Il concetto chiave è stato esplicitato senza giri di parole dall’amministratore unico Bernardino Passeri: la prima missione dichiarata è “ricompattare tutte le componenti” (società, istituzioni, stampa, tifosi) e trasformare il club in un “corpo unico”. È una frase che, guardando la stagione, sembra diventata prassi quotidiana.
Sul fronte operativo, l’investitura di Matteo Patti come direttore sportivo con contratto fino al 2027 ha dato stabilità alla catena decisionale: programmazione, comunicazione, e — soprattutto — coerenza nelle scelte.
In un campionato dove basta una settimana storta per scatenare tensioni, la differenza la fa spesso chi riesce a “tenere” l’ambiente quando il risultato balla. L’Ascoli, nel girone di ritorno, non solo ha tenuto: ha accelerato.
Il Stadio Cino e Lillo Del Duca come fattore competitivo
Chiamarlo “pubblico da Serie A” è una semplificazione, ma i numeri spiegano perché l’etichetta gira. In 17 partite interne di campionato l’affluenza media è stata intorno ai 9.700 spettatori, con un incasso medio per gara superiore ai 62 mila euro, e un picco stagionale di 10.794 presenze nel big match contro l’Arezzo.
Il dato sugli abbonati (7.150) è un altro indicatore potente: per la categoria è una cifra alta, e in città è stata letta come un segnale di identità ritrovata.
Nel girone B, questo sostegno è diventato anche statistica comparativa: l’Ascoli risulta tra le squadre con la media spettatori più alta del raggruppamento, davanti a piazze storicamente calde.

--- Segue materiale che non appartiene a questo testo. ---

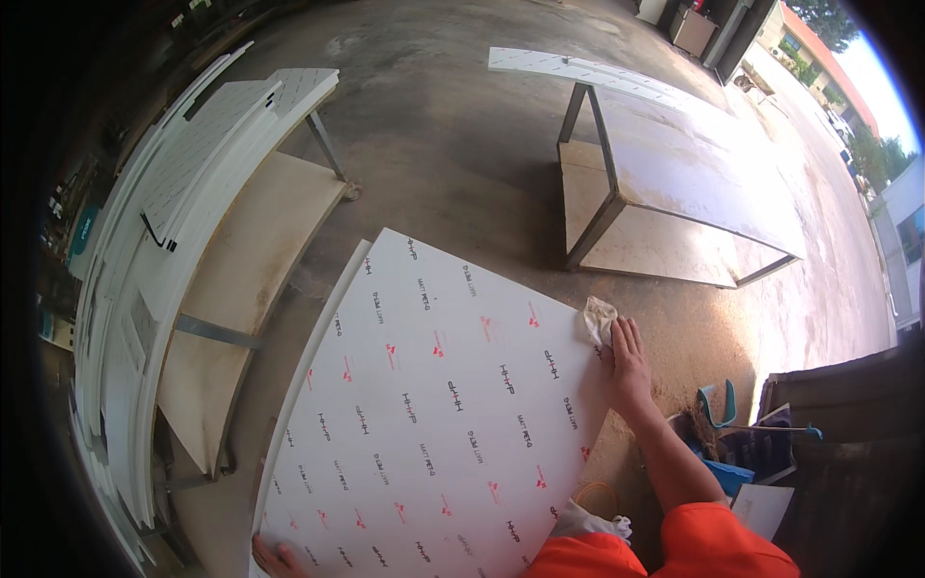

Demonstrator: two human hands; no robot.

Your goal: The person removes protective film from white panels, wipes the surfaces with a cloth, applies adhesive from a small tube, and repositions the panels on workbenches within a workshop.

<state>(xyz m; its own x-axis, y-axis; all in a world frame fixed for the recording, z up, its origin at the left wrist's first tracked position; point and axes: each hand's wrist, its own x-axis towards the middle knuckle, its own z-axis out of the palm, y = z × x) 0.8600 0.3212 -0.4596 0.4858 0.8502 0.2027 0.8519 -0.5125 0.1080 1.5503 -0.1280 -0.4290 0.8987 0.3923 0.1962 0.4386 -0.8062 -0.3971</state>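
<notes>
A large white panel (434,405), its film printed with repeated black and red marks, fills the lower middle. Another panel edge shows beneath it along the left side. My right hand (628,366) is at the panel's right edge, with its fingers pressed on a crumpled off-white cloth (598,320) at the right corner. At the near left edge, my left hand (277,559) grips the panel's rim; its wrist and part of its fingers are cut off by the picture's lower border.
To the left, a long stack of white panels (222,116) lies on a metal-framed trolley. Ahead right stands a metal-framed table (694,173) with long white strips (578,67) on top. A teal-handled tool (715,405) and a blue dustpan (729,475) lie near my right arm.
</notes>
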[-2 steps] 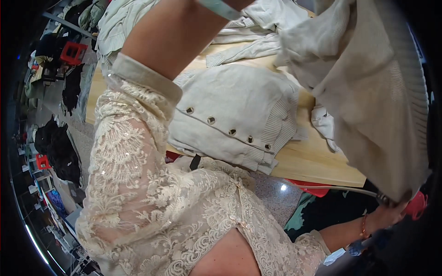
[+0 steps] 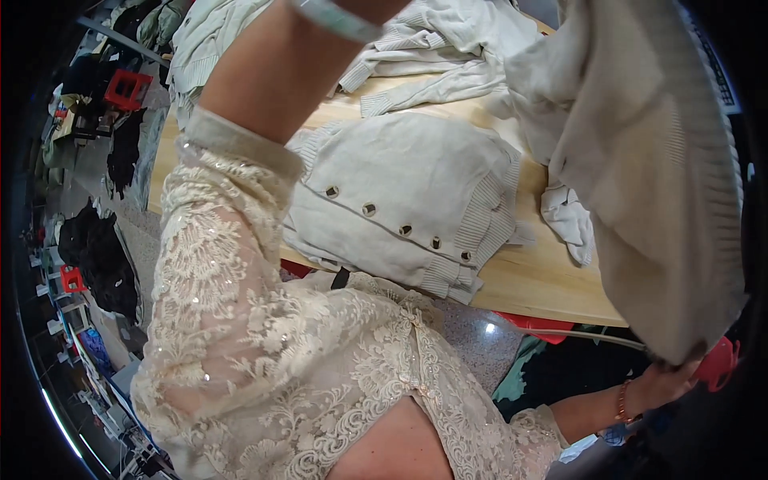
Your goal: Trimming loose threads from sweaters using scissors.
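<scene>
Right hand (image 2: 667, 383) looks closed on a beige ribbed-knit garment (image 2: 640, 200) hanging by the pale wooden desk's (image 2: 552, 292) right end, left hand out of frame, grip unknown; swinging fabric could drag the cream buttoned cardigan (image 2: 392, 176) askew.

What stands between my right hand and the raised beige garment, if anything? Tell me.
Nothing visible: the right hand grips the raised beige garment at its lower end. A red object shows beside the hand, not between them. The left hand is out of view.
</scene>
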A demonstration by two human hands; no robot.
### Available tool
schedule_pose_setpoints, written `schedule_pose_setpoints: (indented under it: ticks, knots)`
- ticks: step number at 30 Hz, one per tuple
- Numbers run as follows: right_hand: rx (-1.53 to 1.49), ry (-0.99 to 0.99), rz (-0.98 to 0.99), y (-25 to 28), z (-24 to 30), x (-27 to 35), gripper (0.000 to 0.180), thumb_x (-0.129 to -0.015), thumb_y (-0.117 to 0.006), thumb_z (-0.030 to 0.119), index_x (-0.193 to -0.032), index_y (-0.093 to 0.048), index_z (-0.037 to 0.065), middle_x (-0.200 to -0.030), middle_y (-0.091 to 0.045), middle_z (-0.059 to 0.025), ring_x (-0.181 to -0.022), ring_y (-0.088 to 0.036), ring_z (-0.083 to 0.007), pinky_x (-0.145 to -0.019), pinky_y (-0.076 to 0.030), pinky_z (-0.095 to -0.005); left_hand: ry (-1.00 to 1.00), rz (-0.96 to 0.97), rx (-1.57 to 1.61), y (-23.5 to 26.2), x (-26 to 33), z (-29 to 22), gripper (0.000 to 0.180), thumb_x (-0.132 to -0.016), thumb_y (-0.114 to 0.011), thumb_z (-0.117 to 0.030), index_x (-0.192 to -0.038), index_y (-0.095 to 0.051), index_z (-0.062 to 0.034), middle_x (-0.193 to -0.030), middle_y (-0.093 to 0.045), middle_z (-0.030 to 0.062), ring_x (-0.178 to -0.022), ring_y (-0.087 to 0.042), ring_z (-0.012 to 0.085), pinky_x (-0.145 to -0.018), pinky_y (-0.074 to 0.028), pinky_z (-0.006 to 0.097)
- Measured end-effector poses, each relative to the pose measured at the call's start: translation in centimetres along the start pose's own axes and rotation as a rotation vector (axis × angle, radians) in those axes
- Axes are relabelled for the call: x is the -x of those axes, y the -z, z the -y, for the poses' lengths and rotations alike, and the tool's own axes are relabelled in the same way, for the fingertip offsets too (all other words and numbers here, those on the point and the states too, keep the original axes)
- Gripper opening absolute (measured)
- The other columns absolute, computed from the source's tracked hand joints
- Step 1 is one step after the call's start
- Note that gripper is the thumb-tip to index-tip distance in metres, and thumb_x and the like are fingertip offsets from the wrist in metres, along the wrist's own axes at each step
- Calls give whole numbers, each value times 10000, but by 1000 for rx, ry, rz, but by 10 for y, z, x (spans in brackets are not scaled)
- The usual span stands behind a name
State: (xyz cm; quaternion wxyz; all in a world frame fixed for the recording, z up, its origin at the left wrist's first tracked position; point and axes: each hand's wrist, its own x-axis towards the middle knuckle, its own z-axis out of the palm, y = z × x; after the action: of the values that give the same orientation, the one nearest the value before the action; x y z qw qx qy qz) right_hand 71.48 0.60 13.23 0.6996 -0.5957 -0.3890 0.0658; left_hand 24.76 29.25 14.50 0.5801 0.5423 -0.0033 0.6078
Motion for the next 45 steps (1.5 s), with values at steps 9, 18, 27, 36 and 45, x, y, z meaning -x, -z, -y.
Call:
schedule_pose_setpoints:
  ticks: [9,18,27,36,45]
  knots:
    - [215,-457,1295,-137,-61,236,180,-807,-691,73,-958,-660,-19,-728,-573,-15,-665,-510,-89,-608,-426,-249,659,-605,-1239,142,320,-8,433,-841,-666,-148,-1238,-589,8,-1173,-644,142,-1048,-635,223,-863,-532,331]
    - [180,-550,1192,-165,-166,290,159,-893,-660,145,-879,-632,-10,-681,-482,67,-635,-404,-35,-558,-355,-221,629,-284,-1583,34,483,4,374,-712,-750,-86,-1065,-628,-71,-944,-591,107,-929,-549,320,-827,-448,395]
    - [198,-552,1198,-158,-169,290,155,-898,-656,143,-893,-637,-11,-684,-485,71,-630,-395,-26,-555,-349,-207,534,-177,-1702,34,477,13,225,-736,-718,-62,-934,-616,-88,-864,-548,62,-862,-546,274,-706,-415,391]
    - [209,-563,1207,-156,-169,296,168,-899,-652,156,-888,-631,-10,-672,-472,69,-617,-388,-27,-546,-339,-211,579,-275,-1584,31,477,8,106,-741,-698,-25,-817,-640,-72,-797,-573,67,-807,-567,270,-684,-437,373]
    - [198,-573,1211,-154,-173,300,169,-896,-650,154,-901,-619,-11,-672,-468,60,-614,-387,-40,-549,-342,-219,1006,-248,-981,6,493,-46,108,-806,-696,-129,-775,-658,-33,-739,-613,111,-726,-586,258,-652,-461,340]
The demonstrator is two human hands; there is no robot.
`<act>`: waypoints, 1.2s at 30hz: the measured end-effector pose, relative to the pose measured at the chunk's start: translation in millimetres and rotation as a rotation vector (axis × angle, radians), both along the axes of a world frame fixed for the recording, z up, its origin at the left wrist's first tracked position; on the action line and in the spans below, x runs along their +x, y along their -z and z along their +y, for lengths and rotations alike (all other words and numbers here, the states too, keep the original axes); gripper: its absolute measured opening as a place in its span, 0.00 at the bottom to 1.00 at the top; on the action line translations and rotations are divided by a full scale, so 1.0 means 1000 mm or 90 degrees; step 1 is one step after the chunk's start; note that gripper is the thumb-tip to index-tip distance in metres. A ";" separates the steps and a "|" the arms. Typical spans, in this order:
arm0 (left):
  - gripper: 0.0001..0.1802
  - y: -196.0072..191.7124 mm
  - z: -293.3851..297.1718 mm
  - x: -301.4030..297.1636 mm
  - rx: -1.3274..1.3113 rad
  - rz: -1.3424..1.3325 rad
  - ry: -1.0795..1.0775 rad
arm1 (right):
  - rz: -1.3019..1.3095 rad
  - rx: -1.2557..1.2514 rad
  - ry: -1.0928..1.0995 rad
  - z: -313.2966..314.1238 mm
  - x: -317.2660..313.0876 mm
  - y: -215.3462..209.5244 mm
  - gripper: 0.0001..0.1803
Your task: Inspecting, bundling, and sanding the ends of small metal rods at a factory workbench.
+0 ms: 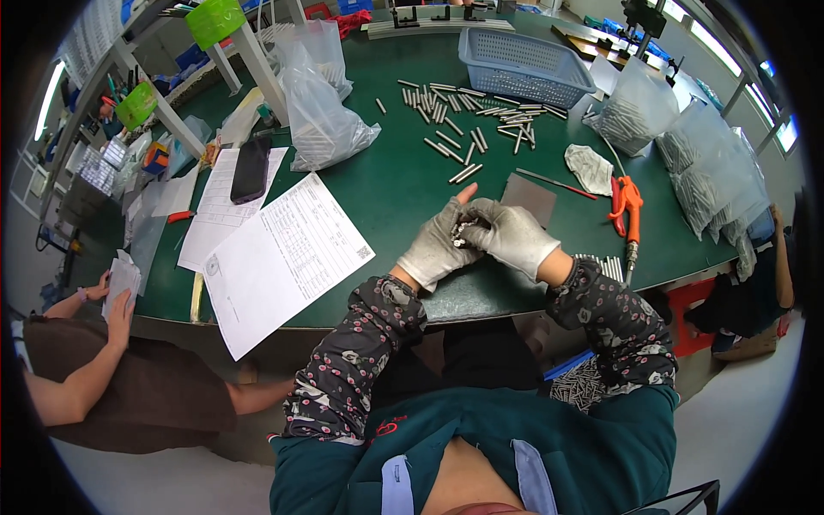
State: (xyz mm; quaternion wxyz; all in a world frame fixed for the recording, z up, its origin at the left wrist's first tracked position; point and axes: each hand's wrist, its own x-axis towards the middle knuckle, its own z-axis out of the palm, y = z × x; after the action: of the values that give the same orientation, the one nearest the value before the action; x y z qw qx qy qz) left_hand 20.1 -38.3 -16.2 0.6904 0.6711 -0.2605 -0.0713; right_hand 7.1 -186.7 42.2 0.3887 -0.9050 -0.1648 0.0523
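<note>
My left hand point(436, 245), in a white work glove with the thumb tip bare, is closed round a small bunch of metal pins point(463, 233). My right hand point(520, 237), gloved too, meets it over the green table's near edge, its fingers curled on the same pins. Only the pin ends show between the gloves. Beyond my hands, many loose metal pins point(463, 116) lie scattered over the table. A flat grey plate point(529, 200) rests just behind my right hand. A row of pins point(605, 266) lies to the right of my right wrist.
An orange air gun point(630, 204), a red thin tool point(558, 183) and a white cloth point(590, 169) lie right. Bags of pins point(704, 172) stand far right; a blue basket point(525, 67) is behind. Papers point(287, 257) and a phone point(251, 170) lie left. A person point(120, 369) holds papers nearby.
</note>
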 end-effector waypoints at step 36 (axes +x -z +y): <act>0.19 0.011 0.015 -0.012 -0.104 0.090 -0.027 | 0.109 0.134 0.072 -0.027 -0.023 -0.004 0.25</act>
State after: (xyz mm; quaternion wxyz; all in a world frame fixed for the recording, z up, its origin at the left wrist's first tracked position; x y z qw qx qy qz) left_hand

C’è poi un punto spesso sottovalutato: un pubblico così “presente” cambia la gestione dei finali. La rimonta contro la Vis — pareggio al 93’ e gol vittoria al 96’ — ha avuto anche un contesto emotivo: sono quei minuti in cui lo stadio diventa quasi un giocatore aggiunto.
Tre tappe per trasformare fiducia in promozione
La regular season sta finendo e il calendario non concede pause: restano tre giornate per decidere promozione diretta, griglia play-off e lotta salvezza. Nel caso dell’Ascoli, la strada è chiara e già “incorniciata” dagli orari: trasferta sul campo del Forlì sabato 11 aprile alle 17:30, poi gara interna contro il Guidonia Montecelio 1937 sabato 18 aprile alle 20:30, infine chiusura a Campobasso domenica 26 aprile alle 14:30 contro il Campobasso.
La partita di Forlì, per esempio, è già “evento” anche fuori dal campo: settore ospiti da 798 posti, vendita vincolata ai possessori di fidelity card e tracciamento biglietteria che racconta l’attesa di un popolo in trasferta.
Il nodo, però, non è solo vincere: è come si vince una corsa a due. Con l’Ascoli e l’Arezzo appaiate a quota 71, l’ipotesi arrivo a pari punti diventa concreta. E qui entra il regolamento: in caso di parità, la classifica viene determinata attraverso la “classifica avulsa” (punti negli scontri diretti e poi differenze reti, via via fino ad altri criteri).
Nello specifico, l’Ascoli è sfavorito negli scontri diretti: ha perso 0-2 all’andata e ha vinto 2-1 al ritorno, quindi la differenza reti negli scontri diretti premia l’Arezzo. In sostanza, per “sentirsi sicuro”, il Picchio deve puntare a chiudere davanti, non a pari.
Ecco perché la forza del gruppo — quella raccontata dagli addetti ai lavori e ribadita da chi entra dalla panchina con la stessa fame — diventa la variabile decisiva della volata. Questo Ascoli ha già dimostrato di saper reggere pressione e di saperla trasformare in qualità. Ora serve l’ultimo passo: rendere “normale” l’eccezionale e completare la corsa con la freddezza di chi sa che il calcio, a primavera, lo decide la testa prima delle gambe.